**INSTRUCTIONS TO FOLLOW**. Give the lines below again exactly, starting with the line that holds "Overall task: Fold" and going on through the line that holds "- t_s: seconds".
*** AVAILABLE RECORDS ***
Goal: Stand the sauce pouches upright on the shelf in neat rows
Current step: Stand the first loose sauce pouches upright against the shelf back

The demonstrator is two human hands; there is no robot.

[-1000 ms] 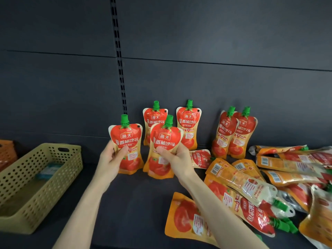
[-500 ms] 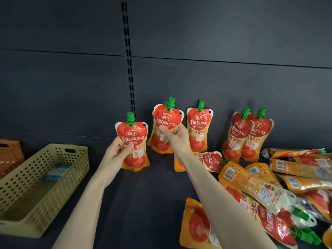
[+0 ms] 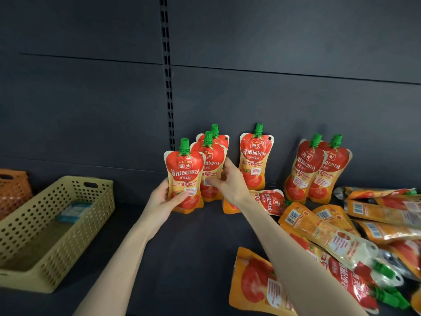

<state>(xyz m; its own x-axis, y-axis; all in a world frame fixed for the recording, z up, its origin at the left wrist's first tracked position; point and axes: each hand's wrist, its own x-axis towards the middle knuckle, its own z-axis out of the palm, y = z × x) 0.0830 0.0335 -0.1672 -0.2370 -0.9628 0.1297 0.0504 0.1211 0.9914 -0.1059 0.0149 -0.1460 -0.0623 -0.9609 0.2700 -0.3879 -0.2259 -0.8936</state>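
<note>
Red and orange sauce pouches with green caps are on the dark shelf (image 3: pixel 193 258). My left hand (image 3: pixel 163 201) grips one pouch (image 3: pixel 184 179) upright by its lower left side. My right hand (image 3: pixel 230 181) pinches a second pouch (image 3: pixel 210 165) by its right edge, just behind and right of the first. A third pouch (image 3: pixel 216 137) stands behind it against the back wall. Another pouch (image 3: pixel 256 160) stands upright to the right. Two more pouches (image 3: pixel 305 169) (image 3: pixel 330 172) lean on the wall further right.
Several pouches lie flat in a loose pile (image 3: pixel 341 242) on the right, one (image 3: pixel 268 201) under my right wrist. A yellow perforated basket (image 3: pixel 95 201) sits at the left, an orange basket (image 3: pixel 11 190) behind it. A slotted rail (image 3: pixel 168 87) runs up the back wall.
My right hand has lowered its pouch in front of the back-row pouch. My left hand has carried its pouch to the right, close in front of that one.
</note>
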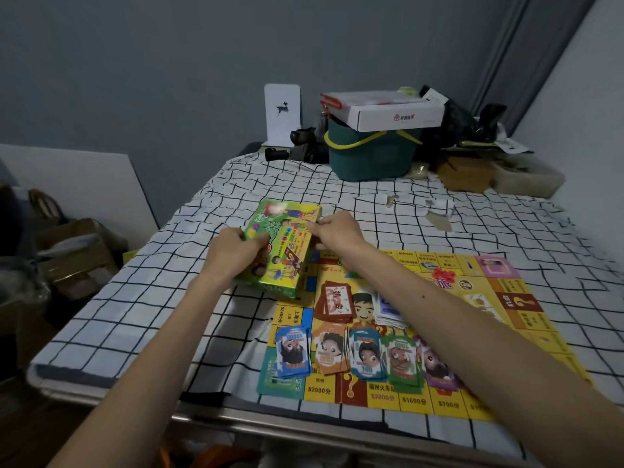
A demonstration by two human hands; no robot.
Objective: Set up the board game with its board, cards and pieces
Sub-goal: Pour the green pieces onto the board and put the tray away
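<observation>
A green and yellow game box [287,238] lies at the left corner of the yellow game board [415,336], which is spread on the checked tablecloth. My left hand [233,253] grips the box's near left edge. My right hand [336,231] pinches its right edge near the top. On the board lie a red card stack [336,304], a white-blue card stack [391,310] and a row of several play-money piles [364,356] in blue, orange, green and purple. My right forearm crosses over the board.
At the table's far end stand a teal basket [371,157] with a white carton [388,111] on top, a white card stand [283,113], dark bags and plastic tubs [526,179]. Paper scraps [439,221] lie mid-table. Cardboard boxes [74,255] sit on the floor at left.
</observation>
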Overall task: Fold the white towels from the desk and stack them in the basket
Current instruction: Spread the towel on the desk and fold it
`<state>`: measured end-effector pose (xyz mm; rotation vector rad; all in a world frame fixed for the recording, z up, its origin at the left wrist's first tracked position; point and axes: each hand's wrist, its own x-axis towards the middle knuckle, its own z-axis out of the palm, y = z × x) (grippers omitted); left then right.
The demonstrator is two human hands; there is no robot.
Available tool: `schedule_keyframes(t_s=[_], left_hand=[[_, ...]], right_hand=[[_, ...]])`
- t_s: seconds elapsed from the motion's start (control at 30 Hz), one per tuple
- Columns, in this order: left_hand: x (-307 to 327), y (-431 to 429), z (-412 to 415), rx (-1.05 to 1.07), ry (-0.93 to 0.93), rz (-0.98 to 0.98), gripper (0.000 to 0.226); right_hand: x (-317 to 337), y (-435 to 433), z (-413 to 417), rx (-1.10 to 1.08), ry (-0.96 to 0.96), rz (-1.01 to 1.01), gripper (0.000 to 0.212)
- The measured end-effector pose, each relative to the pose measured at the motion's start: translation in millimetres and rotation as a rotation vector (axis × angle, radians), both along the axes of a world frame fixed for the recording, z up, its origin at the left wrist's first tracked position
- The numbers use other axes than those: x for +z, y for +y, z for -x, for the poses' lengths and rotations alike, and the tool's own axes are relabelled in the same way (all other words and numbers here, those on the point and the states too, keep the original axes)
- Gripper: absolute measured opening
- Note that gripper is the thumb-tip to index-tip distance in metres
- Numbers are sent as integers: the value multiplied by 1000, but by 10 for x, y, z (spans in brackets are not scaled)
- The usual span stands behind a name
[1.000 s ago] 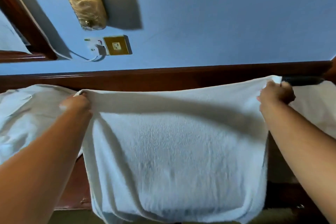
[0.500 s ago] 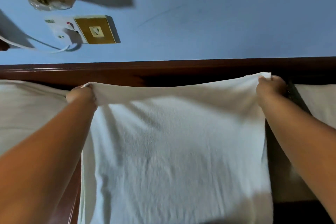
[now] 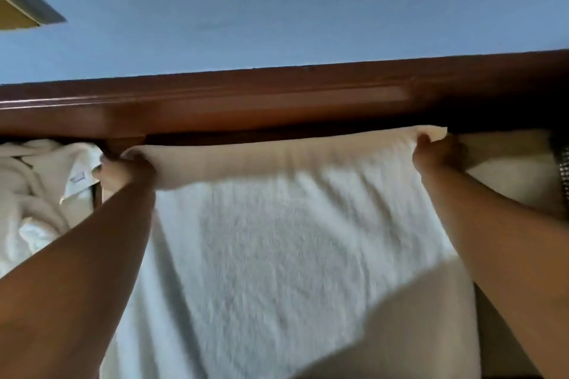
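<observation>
Left hand (image 3: 127,168) clenched on the towel's (image 3: 277,255) far left corner; right hand (image 3: 437,152) clenched on the far right corner. Both arms reach forward, hands about level, close to the bench's far edge by the wooden rail (image 3: 277,101).

Towel: white terry, stretched taut between the two hands, far edge running left-right. The rest of it spreads back toward the person, over the bench's near edge and out of frame at the bottom. So the gripped edge is the far one and the cloth's body lies nearer than the hands. Neither hand is closer to it; the grip looks symmetric.

Judgement: towel is being laid out or tensioned for a fold. The next move likely turns on bringing the far edge back toward the near one, both hands together, or one corner across to the other. Uneven pull would skew the fold.

Other towels: a crumpled white pile (image 3: 34,194) at the bench's left end with a label tag (image 3: 78,177) showing, just beside the left hand; more white cloth (image 3: 508,163) at the right end beyond the right hand.

Bench top mostly covered, dark wood. Blue wall (image 3: 308,9) behind. Basket not in view. Frame is motion-blurred.
</observation>
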<state>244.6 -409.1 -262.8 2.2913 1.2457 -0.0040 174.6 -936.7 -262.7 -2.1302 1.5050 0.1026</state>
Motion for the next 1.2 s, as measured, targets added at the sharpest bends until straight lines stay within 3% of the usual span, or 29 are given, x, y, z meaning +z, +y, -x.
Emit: schedule_keyframes(t_s=[0.1, 0.2, 0.33, 0.47, 0.6, 0.67, 0.77, 0.93, 1.1, 1.2], left_hand=[[-143, -117, 62, -33, -226, -68, 78], [-132, -318, 239, -225, -170, -38, 91], [33, -759, 804, -719, 33, -85, 81], [131, -1308, 1888, -1266, 148, -58, 71], [247, -1762, 3035, -1525, 242, 24, 70], [318, -1914, 3440, -1636, 318, 50, 65], [389, -2042, 3771, -1720, 363, 83, 59], [415, -2242, 4010, -1706, 445, 0, 63], [489, -2490, 4289, -1742, 477, 11, 60], [560, -2652, 4631, -1735, 493, 18, 62]], right_hand=[[-219, 80, -6, -27, 10, 203, 61], [-199, 59, 130, 71, 47, 260, 64], [-24, -24, 598, 179, 56, 112, 71], [183, 74, 1565, 179, 18, -99, 62], [239, 221, 2766, 147, -20, -121, 33], [251, 287, 3317, 124, -44, -116, 34], [275, 327, 3952, 155, -61, -113, 46], [245, 308, 4598, 383, -38, -164, 40], [102, 312, 5109, 363, 115, -222, 40], [76, 247, 5329, 322, 204, -339, 27]])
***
**ANSWER TO THIS EXERCISE**.
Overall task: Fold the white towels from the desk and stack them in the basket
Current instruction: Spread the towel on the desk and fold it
`<state>`: measured end-effector pose (xyz mm; rotation vector rad; all in a world frame fixed for the recording, z up, its origin at the left wrist's first tracked position; point and axes: each hand's wrist, its own x-axis towards the middle knuckle, its own z-axis out of the palm, y = z × x) (grippers omitted); left then right.
The demonstrator is two human hands; there is no robot.
Available tool: `schedule_keyframes(t_s=[_], left_hand=[[_, ...]], right_hand=[[_, ...]])`
- t_s: seconds elapsed from the motion's start (control at 30 Hz), one per tuple

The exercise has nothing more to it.